Posted 12/15/10 (Wed)
By Tina Foreman
Farmer Staff Writer
Although winter hasn’t officially begun, McKenzie County residents who are living in campers may think that they’ve experienced winter, especially with the recent snowstorms and cold temperatures. However, for those native to North Dakota, they know that this is just the beginning and winter has barely shown itself, with much more to come before spring.
With hundreds of campers in the area and lots of cold weather ahead, the Watford City Fire Department is concerned about the number of fire dangers associated with living in a camper during the winter.
“There are so many fire dangers that it is impossible to list them all,” says Ben Weltikol, Watford City fire chief. “The biggest concern comes with thawing things out. When pipes become frozen, people need to remember to never use an open flame. A torch is not a good idea for thawing pipes.”
Another concern is the use of skirting materials and heaters to warm under a camper.
“Hay bales are an absolute ‘no’ for insulation,” states Weltikol. “People need to think about the fire risks when they insulate, and keep heaters away from anything combustible and also keep an eye on things. If you are using heat tape to insulate pipes, check it often, and if the tape looks bad, replace it.”

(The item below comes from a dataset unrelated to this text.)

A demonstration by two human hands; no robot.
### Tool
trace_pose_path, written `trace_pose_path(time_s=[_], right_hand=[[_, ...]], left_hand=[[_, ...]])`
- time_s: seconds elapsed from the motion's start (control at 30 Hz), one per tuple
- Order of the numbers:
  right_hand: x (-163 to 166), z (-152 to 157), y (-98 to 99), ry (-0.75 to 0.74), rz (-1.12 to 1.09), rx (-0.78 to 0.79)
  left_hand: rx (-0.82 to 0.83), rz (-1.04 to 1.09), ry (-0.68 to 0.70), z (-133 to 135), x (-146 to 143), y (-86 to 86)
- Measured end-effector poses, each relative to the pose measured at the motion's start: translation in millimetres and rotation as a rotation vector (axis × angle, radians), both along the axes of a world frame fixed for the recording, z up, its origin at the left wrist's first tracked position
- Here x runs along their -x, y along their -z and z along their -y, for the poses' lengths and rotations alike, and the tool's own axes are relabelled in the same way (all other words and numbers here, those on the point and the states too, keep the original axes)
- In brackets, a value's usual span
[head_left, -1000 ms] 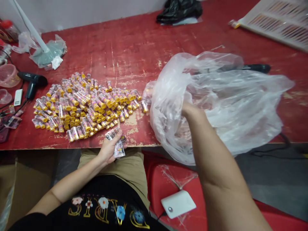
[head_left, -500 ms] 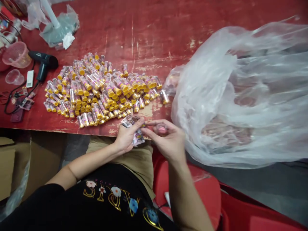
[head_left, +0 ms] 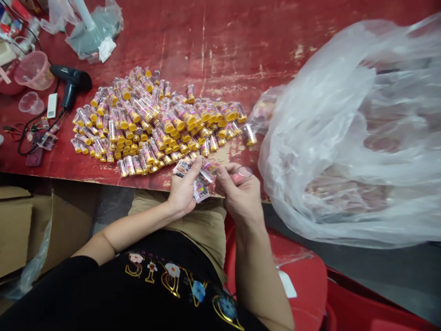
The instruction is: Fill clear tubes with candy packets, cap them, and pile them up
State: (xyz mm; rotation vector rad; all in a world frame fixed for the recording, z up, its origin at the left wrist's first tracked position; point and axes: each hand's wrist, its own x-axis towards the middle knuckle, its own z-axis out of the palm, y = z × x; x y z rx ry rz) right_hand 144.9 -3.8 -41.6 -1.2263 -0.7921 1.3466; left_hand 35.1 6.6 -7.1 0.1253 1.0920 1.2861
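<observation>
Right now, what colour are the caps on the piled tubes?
Yellow caps, clearest in the head view.

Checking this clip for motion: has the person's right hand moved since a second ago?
Yes. The right hand has come out of the clear plastic bag and moved left, to the table edge beside the left hand.

I cannot make out the contents of the cloudy plastic bag (head_left: 351, 138), which the right edge cuts off. The small printed slips (head_left: 198, 184) in my left hand (head_left: 182, 188) are too blurred to read, my fingers (head_left: 195, 168) covering part.
</observation>
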Motion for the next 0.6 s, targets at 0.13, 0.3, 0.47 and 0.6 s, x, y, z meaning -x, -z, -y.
trace_pose_path(time_s=[0.13,0.3,0.47,0.6], right_hand=[[-19,11,-8.6,-0.079,0.031,-0.061],[-25,39,-7.4,0.011,0.566,-0.324],[-19,48,4.6,0.083,0.671,-0.492],[-20,44,1.3,0.102,0.806,-0.583]], left_hand=[[0.075,0.021,-0.034,-11,6,-5.0],[0.144,0.046,-0.030,-16,11,-6.8],[0.160,0.071,0.029,-10,10,-4.7],[0.151,0.084,0.114,-3,10,-2.8]])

So far, the Watford City Fire Department has only had to respond to one camper fire. But with more than 100 campers in town, it is likely that there will be more camper fires this winter, and Weltikol hopes to eliminate some of those through prevention.
“Lowell Cutshaw, the Watford City city engineer/administrator has been doing a good job of keeping an eye on the campers,” comments Weltikol. “The city has codes for camper spacing and they have also been watching to make sure that people aren’t putting themselves at risk. But people living in campers need to take steps to prevent fires and be careful this winter.”
In addition to preventing camper fires, Weltikol urges people to make sure that they have working smoke and carbon monoxide detectors in their homes or campers.
“People need to protect themselves, and having working smoke and carbon monoxide detectors is one way to do that,” adds Weltikol. “Another way is to know how to give good directions to their camper. Campers aren’t built like a home and they burn very quickly.”
Because campers burn much faster than other structures, Weltikol urges people to follow the city’s spacing codes and make sure that they can give good thorough directions to their camper.
“Most fires happen during the night, and even though we have a very fast responding fire department, it takes longer to get to a fire at night,” states Weltikol. “If campers are parked close together, a single camper fire can quickly turn into a whole row of campers on fire, and that is something the spacing code hopes to prevent.”
If you’re living in a camper this winter, Weltikol urges you to keep an eye on your property and check things out on a regular basis to make sure that everything is in good working order.